**Exercise goal**
Reproduce the complete listing without any deviation.

[Start of section]

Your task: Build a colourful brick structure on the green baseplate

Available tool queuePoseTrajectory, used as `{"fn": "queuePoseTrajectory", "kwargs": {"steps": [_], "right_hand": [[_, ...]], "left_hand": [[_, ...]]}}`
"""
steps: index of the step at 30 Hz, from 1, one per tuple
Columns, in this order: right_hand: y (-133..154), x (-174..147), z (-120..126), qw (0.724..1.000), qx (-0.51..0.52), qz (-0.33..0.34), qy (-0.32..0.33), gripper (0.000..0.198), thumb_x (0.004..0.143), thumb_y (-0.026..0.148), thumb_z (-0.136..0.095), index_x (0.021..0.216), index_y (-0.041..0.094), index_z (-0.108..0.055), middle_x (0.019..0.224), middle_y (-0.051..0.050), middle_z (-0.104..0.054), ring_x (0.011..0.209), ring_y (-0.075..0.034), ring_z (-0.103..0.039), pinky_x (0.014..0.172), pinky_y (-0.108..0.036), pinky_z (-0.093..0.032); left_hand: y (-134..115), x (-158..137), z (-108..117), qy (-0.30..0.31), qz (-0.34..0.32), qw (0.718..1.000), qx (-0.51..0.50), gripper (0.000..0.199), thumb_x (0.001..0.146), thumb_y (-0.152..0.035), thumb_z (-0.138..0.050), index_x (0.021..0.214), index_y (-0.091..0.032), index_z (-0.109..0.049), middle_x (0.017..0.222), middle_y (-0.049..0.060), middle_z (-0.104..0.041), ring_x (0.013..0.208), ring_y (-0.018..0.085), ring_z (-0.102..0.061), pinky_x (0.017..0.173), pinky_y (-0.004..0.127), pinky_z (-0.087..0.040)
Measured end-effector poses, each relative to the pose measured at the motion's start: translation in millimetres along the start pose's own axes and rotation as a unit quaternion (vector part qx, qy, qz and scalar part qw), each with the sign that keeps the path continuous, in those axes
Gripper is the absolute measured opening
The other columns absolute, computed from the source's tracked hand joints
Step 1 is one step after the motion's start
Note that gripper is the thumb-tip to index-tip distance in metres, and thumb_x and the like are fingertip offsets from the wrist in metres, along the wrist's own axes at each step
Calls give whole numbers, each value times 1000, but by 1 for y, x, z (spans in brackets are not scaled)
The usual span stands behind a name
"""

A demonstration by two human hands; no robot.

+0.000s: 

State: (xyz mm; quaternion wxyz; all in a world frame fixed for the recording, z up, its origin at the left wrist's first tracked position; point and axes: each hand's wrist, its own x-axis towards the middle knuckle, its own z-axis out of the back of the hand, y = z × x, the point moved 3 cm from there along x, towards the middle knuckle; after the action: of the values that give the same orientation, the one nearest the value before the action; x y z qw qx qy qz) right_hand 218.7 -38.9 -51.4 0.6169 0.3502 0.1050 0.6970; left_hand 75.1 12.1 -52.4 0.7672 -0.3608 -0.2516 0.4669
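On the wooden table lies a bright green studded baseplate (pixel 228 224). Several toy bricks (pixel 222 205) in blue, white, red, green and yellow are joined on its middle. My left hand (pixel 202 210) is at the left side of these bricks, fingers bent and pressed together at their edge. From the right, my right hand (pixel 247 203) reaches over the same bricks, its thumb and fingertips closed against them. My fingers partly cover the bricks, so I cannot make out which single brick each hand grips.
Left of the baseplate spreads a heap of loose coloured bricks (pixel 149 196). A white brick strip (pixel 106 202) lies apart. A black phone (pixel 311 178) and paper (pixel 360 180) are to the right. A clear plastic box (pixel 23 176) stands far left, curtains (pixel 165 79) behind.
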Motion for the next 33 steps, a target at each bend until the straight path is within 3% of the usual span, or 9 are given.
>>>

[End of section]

**Answer box**
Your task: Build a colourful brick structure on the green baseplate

Available tool queuePoseTrajectory, used as `{"fn": "queuePoseTrajectory", "kwargs": {"steps": [_], "right_hand": [[_, ...]], "left_hand": [[_, ...]]}}`
"""
steps: index of the step at 30 Hz, from 1, one per tuple
Columns, in this order: right_hand: y (-133..154), x (-174..147), z (-120..126), qw (0.724..1.000), qx (-0.51..0.52), qz (-0.33..0.34), qy (-0.32..0.33), gripper (0.000..0.198), thumb_x (0.004..0.143), thumb_y (-0.026..0.148), thumb_z (-0.136..0.095), index_x (0.021..0.216), index_y (-0.041..0.094), index_z (-0.108..0.055), middle_x (0.019..0.224), middle_y (-0.051..0.050), middle_z (-0.104..0.054), ring_x (0.011..0.209), ring_y (-0.075..0.034), ring_z (-0.103..0.039), pinky_x (0.014..0.172), pinky_y (-0.108..0.036), pinky_z (-0.093..0.032); left_hand: y (-134..115), x (-158..137), z (-108..117), qy (-0.30..0.31), qz (-0.34..0.32), qw (0.718..1.000), qx (-0.51..0.50), gripper (0.000..0.199), thumb_x (0.001..0.146), thumb_y (-0.152..0.035), thumb_z (-0.138..0.050), index_x (0.021..0.214), index_y (-0.091..0.032), index_z (-0.109..0.049), middle_x (0.017..0.222), middle_y (-0.049..0.060), middle_z (-0.104..0.041), ring_x (0.013..0.208), ring_y (-0.018..0.085), ring_z (-0.102..0.061), pinky_x (0.017..0.173), pinky_y (-0.004..0.127), pinky_z (-0.087..0.040)
Measured end-effector poses, each relative to the pose measured at the motion's start: translation in millimetres along the start pose's own axes and rotation as a unit quaternion (vector part qx, qy, qz and scalar part qw), each with the sign that keeps the path continuous, in those axes
Gripper is the absolute measured opening
The other columns absolute, computed from the source's tracked hand joints
Step 1 is one step after the motion's start
Note that gripper is the thumb-tip to index-tip distance in metres, and thumb_x and the like are fingertip offsets from the wrist in metres, along the wrist's own axes at each step
Calls give whole numbers, each value times 1000, but by 1 for y, x, z (spans in brackets are not scaled)
The usual span stands behind a name
"""

A demonstration by two human hands; no robot.

+0.000s: 

State: (xyz mm; quaternion wxyz; all in a world frame fixed for the recording, z up, its origin at the left wrist's first tracked position; point and axes: each hand's wrist, its own x-axis towards the middle knuckle, its own z-axis out of the back of the hand, y = z × x, the point moved 3 cm from there along x, towards the middle knuckle; after the action: of the values that give the same orientation, the one nearest the value before the action; x y z qw qx qy qz) right_hand 218.7 -38.9 -51.4 0.6169 0.3502 0.1050 0.6970; left_hand 75.1 12.1 -52.4 0.7672 -0.3608 -0.2516 0.4669
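On the wooden table lies a bright green studded baseplate (pixel 228 224). Several toy bricks (pixel 222 205) in blue, white, red, green and yellow are joined on its middle. My left hand (pixel 202 210) is at the left side of these bricks, fingers bent and pressed together at their edge. From the right, my right hand (pixel 247 203) reaches over the same bricks, its thumb and fingertips closed against them. My fingers partly cover the bricks, so I cannot make out which single brick each hand grips.
Left of the baseplate spreads a heap of loose coloured bricks (pixel 149 196). A white brick strip (pixel 106 202) lies apart. A black phone (pixel 311 178) and paper (pixel 360 180) are to the right. A clear plastic box (pixel 23 176) stands far left, curtains (pixel 165 79) behind.
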Motion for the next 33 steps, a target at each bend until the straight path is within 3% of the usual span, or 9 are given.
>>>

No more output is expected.